Dual-Polarized Electronic Mode Stirring for Improved Backscatter Communication Link Margin in a Reverberant Cavity Animal Cage Environment.

It has previously been shown that the metal cages used for housing research animals resemble a reverberant cavity, presenting dense multi path interference for communication channels within the cage. This is due to the metal walls of such cages forming a resonant cavity having deep nulls at many locations within the cage volume. This creates significant challenges for neuroscience research where non-human primates are equipped with brain-computer interfaces (BCIs) to record neural activity. Prior work has shown that electronic mode stirring can be used to mitigate the deep nulls by selectively changing the electromagnetic boundary conditions on the cage walls. We present a novel dual-polarized 2.4 GHz electromagnetic mode stirring system consisting of integrated dual-polarized air dielectric patch antennas with CMOS RF switches enabling each polarization to be terminated in either a short or open condition and thus selectively changing the phase of reflection from the antennas.
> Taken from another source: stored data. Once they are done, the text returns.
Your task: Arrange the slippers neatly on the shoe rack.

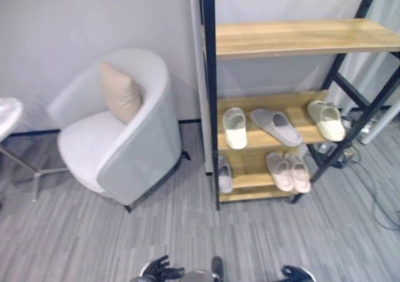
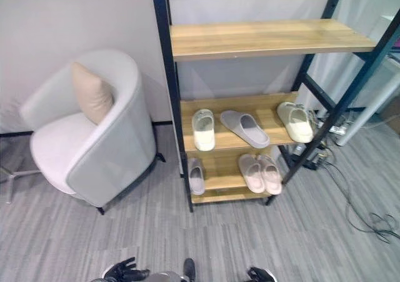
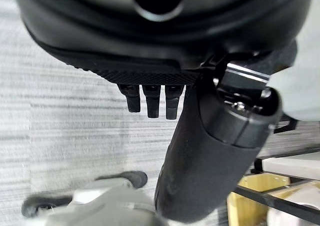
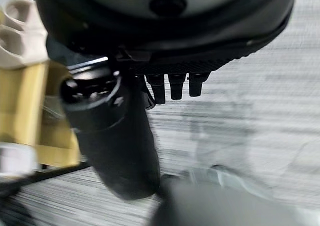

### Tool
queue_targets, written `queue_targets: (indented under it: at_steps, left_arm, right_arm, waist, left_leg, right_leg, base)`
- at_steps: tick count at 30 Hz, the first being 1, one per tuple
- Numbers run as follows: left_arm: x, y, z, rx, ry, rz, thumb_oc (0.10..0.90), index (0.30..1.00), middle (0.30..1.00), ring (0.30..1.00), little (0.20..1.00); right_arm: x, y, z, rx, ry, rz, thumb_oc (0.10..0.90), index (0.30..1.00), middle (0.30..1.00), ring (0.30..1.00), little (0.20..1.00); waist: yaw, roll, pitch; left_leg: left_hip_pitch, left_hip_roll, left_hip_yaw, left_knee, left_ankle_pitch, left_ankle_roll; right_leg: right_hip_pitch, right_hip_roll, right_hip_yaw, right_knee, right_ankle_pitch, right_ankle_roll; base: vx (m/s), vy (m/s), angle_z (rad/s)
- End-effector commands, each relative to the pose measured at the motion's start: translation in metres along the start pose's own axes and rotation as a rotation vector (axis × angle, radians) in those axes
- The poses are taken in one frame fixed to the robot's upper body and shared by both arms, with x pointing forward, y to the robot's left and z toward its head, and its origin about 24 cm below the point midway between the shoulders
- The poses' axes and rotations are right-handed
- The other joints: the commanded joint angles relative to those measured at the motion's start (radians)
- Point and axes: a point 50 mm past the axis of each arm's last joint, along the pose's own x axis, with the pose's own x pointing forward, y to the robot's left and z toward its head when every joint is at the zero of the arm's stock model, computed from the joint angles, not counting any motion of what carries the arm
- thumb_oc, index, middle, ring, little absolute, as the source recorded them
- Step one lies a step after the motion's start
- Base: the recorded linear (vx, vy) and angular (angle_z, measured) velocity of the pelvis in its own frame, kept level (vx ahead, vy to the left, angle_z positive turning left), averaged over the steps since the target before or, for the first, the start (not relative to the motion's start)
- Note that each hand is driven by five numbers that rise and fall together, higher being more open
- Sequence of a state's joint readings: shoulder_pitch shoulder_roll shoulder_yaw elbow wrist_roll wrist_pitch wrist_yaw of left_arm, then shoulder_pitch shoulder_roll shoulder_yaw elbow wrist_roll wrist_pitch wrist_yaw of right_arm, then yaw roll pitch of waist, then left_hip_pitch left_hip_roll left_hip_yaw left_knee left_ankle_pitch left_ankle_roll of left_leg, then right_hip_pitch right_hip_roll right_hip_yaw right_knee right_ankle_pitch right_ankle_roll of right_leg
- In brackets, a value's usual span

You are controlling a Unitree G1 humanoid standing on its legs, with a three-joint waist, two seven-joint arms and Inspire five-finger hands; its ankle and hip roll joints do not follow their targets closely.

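The black-framed shoe rack (image 1: pixel 208 94) has wooden shelves. On its middle shelf lie a cream slipper (image 1: pixel 235 127), a grey slipper (image 1: pixel 276 126) turned at an angle, and another cream slipper (image 1: pixel 325 120) at the right end. The bottom shelf holds a grey slipper (image 1: pixel 224 174) at the left and a pink pair (image 1: pixel 288 171) side by side. My left hand (image 1: pixel 161 269) and right hand (image 1: pixel 294 273) hang low at the bottom edge, well short of the rack. In the wrist views the left hand (image 3: pixel 150 60) and right hand (image 4: pixel 170 50) have relaxed fingers and hold nothing.
A white tub armchair (image 1: pixel 119 138) with a beige cushion (image 1: pixel 121 92) stands left of the rack. A round white table (image 1: pixel 7 116) on a metal leg is at the far left. Cables (image 2: pixel 369 219) trail on the grey floor to the right.
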State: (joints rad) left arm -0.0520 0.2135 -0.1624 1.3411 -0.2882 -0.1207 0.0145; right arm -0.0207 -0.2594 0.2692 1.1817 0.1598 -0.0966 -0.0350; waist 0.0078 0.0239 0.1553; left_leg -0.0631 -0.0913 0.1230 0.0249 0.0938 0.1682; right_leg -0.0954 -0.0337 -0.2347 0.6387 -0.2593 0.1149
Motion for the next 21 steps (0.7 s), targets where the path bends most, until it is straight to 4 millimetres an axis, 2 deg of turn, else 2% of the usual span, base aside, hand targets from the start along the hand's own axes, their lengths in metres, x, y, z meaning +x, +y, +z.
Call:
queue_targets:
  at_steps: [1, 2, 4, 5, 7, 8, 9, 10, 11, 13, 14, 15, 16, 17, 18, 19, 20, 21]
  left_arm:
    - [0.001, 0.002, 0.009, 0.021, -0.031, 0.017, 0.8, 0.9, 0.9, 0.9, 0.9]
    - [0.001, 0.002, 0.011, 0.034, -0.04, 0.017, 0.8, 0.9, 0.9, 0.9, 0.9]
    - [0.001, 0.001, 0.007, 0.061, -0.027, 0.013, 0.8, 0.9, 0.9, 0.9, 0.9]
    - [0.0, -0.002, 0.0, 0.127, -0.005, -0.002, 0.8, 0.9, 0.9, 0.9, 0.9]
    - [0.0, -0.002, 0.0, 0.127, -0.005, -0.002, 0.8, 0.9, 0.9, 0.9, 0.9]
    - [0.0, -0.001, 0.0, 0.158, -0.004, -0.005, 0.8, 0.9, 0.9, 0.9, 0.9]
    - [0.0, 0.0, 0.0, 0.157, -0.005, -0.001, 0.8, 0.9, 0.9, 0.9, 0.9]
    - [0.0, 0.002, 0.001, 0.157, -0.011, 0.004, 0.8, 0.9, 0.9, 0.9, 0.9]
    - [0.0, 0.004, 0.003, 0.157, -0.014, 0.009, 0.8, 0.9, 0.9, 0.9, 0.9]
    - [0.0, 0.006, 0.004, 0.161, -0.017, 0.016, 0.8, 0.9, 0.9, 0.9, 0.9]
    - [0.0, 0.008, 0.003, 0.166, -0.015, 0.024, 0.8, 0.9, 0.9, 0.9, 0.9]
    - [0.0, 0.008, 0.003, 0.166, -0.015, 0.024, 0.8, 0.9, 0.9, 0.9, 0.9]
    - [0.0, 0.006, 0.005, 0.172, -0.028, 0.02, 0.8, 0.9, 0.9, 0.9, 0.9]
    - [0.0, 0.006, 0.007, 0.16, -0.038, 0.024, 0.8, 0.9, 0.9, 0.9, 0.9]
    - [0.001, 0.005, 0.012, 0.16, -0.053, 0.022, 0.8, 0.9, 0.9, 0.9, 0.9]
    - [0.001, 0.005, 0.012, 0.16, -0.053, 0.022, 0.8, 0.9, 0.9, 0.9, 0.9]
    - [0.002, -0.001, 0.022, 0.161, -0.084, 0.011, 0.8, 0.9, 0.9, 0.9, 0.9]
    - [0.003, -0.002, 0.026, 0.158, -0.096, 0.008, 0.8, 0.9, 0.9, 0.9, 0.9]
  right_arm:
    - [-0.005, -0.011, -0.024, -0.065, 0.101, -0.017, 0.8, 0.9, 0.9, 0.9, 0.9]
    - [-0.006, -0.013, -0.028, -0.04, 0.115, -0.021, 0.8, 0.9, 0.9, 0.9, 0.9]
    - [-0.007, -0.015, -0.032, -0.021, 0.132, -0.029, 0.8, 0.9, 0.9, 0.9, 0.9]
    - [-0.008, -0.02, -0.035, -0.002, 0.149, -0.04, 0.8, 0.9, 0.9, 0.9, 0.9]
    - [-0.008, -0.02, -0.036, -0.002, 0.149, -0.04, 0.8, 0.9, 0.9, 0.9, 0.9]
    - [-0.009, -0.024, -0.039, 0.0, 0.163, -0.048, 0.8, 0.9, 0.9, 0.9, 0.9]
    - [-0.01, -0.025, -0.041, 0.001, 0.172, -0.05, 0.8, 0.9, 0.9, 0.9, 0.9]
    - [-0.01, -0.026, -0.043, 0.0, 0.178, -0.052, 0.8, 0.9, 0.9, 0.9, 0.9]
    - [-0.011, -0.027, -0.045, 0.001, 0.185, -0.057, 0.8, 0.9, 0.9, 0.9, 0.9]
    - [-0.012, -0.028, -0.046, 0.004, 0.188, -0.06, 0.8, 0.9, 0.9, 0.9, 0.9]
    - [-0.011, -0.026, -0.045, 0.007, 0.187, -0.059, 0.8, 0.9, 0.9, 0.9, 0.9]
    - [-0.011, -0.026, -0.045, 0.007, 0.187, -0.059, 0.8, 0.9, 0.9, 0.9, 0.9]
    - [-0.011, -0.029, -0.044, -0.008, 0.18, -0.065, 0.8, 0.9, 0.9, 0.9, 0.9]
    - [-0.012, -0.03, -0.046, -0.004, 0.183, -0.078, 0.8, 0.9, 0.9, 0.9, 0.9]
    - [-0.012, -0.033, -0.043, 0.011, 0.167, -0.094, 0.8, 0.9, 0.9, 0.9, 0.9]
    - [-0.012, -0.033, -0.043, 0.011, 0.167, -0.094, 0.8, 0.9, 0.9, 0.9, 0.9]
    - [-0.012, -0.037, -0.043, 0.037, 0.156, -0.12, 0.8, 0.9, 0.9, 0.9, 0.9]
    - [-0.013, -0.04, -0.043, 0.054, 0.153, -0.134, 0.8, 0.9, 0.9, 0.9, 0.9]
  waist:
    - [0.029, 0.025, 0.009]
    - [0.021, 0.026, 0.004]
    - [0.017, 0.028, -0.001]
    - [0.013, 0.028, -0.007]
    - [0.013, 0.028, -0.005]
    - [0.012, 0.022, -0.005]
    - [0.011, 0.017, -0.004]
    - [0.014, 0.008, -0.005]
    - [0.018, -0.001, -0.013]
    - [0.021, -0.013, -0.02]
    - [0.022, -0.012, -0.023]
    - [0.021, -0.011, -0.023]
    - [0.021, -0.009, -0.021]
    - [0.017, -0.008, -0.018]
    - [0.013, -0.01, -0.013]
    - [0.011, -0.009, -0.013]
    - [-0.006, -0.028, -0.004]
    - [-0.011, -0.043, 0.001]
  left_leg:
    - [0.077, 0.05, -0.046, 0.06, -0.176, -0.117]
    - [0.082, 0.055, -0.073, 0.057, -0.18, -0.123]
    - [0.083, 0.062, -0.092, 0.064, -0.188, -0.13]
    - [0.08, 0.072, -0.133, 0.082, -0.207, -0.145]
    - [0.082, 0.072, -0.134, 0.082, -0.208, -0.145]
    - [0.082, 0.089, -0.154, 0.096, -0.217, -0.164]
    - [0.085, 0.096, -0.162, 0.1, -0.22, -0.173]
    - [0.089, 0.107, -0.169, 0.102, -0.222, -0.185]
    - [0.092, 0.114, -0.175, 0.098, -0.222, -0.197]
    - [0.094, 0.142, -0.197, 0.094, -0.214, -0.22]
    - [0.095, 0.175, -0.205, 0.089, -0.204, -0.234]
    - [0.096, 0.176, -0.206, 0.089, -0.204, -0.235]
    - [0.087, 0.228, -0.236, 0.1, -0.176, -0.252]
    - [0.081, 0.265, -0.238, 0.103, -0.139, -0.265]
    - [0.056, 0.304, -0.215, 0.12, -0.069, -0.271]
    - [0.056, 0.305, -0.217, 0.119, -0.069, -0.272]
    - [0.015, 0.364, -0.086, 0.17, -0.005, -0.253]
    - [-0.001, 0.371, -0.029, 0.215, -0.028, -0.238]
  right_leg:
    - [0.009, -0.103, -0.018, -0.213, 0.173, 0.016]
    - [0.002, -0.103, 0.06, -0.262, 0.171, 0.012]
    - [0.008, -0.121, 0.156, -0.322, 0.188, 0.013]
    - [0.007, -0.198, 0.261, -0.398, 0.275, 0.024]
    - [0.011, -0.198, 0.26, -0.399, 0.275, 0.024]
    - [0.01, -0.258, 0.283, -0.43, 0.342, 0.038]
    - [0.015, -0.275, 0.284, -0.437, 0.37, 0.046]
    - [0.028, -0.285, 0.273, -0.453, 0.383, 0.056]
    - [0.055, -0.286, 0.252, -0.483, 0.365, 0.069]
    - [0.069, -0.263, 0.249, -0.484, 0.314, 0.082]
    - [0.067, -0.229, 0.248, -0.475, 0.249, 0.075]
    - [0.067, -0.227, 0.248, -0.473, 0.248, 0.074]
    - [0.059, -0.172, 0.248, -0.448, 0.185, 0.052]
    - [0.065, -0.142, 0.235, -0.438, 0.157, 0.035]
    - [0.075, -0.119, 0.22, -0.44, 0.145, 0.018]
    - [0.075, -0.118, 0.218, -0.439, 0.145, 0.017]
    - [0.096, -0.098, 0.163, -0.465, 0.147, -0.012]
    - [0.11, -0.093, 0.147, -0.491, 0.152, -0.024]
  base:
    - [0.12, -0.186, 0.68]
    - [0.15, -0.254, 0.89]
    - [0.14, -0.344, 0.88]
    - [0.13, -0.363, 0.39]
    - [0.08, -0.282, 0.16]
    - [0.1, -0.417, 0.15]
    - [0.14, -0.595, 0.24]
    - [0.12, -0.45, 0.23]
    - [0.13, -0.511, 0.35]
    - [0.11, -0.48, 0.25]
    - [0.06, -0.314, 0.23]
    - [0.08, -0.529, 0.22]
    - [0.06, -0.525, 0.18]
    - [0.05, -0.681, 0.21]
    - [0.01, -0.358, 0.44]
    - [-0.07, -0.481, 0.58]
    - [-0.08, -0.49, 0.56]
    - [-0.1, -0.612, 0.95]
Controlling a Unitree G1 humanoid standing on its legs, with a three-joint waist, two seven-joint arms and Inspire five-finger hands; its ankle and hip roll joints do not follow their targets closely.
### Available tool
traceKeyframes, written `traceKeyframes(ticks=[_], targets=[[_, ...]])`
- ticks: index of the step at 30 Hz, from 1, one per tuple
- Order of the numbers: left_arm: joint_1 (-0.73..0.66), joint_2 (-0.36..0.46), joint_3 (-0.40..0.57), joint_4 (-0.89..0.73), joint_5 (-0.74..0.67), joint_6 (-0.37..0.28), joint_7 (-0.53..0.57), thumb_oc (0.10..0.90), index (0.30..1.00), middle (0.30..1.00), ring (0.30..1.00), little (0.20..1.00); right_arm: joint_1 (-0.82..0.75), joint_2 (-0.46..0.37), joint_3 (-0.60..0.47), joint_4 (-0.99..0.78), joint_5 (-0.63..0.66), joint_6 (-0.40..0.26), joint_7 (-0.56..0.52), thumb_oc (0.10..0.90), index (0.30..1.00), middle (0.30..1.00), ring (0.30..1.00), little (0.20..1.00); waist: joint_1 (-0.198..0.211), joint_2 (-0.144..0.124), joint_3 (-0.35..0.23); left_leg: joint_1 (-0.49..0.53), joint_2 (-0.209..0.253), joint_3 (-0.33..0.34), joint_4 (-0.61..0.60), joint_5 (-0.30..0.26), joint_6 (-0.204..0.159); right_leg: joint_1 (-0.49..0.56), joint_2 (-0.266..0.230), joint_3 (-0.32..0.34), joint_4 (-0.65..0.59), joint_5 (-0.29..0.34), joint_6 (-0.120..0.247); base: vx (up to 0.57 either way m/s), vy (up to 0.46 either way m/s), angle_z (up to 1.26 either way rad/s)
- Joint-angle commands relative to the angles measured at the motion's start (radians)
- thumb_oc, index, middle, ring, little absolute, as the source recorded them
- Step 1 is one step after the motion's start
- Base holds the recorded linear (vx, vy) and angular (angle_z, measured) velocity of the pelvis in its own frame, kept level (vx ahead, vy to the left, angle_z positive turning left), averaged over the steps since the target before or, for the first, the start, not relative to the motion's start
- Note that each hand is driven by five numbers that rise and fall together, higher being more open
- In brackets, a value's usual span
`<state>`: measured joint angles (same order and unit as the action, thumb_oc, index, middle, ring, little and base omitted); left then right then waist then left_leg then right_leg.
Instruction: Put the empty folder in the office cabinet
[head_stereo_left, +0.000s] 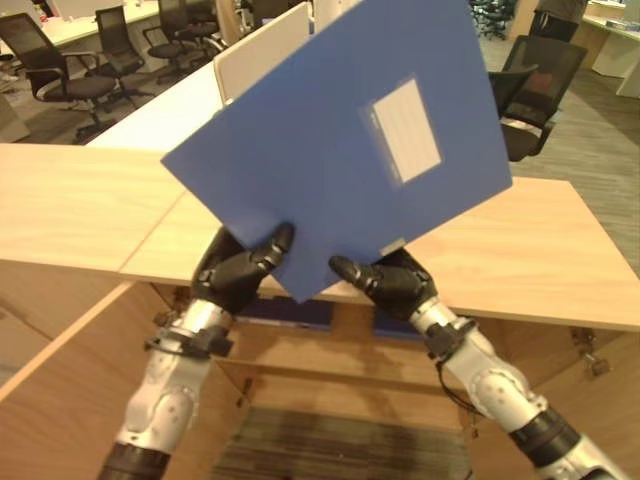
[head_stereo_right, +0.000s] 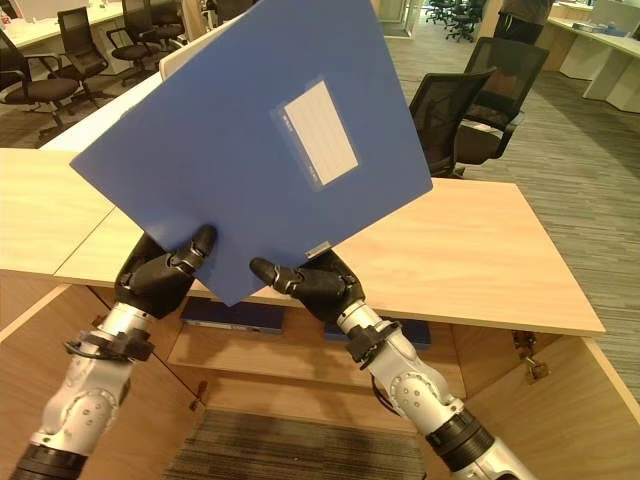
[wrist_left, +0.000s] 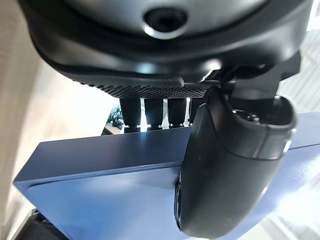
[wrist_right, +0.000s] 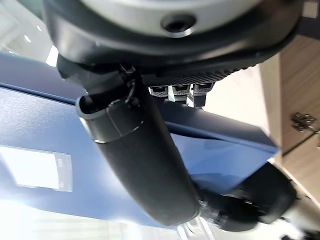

In initial testing over 72 surveyed locations within a test cage across the 2.4 GHz ISM band (2400–2483 MHz), dual-polarized mode stirring is shown to improve the worst-case two-way insertion loss between the BCI antenna and a cage-mounted antenna by 28.6 dB with dual-polarized mode stirring enabled, relative to without mode stirring. This approach is also shown to reduce the standard deviation of two-way insertion loss from 8.6 dB without mode stirring to 7.3 dB with dual-polarized mode stirring.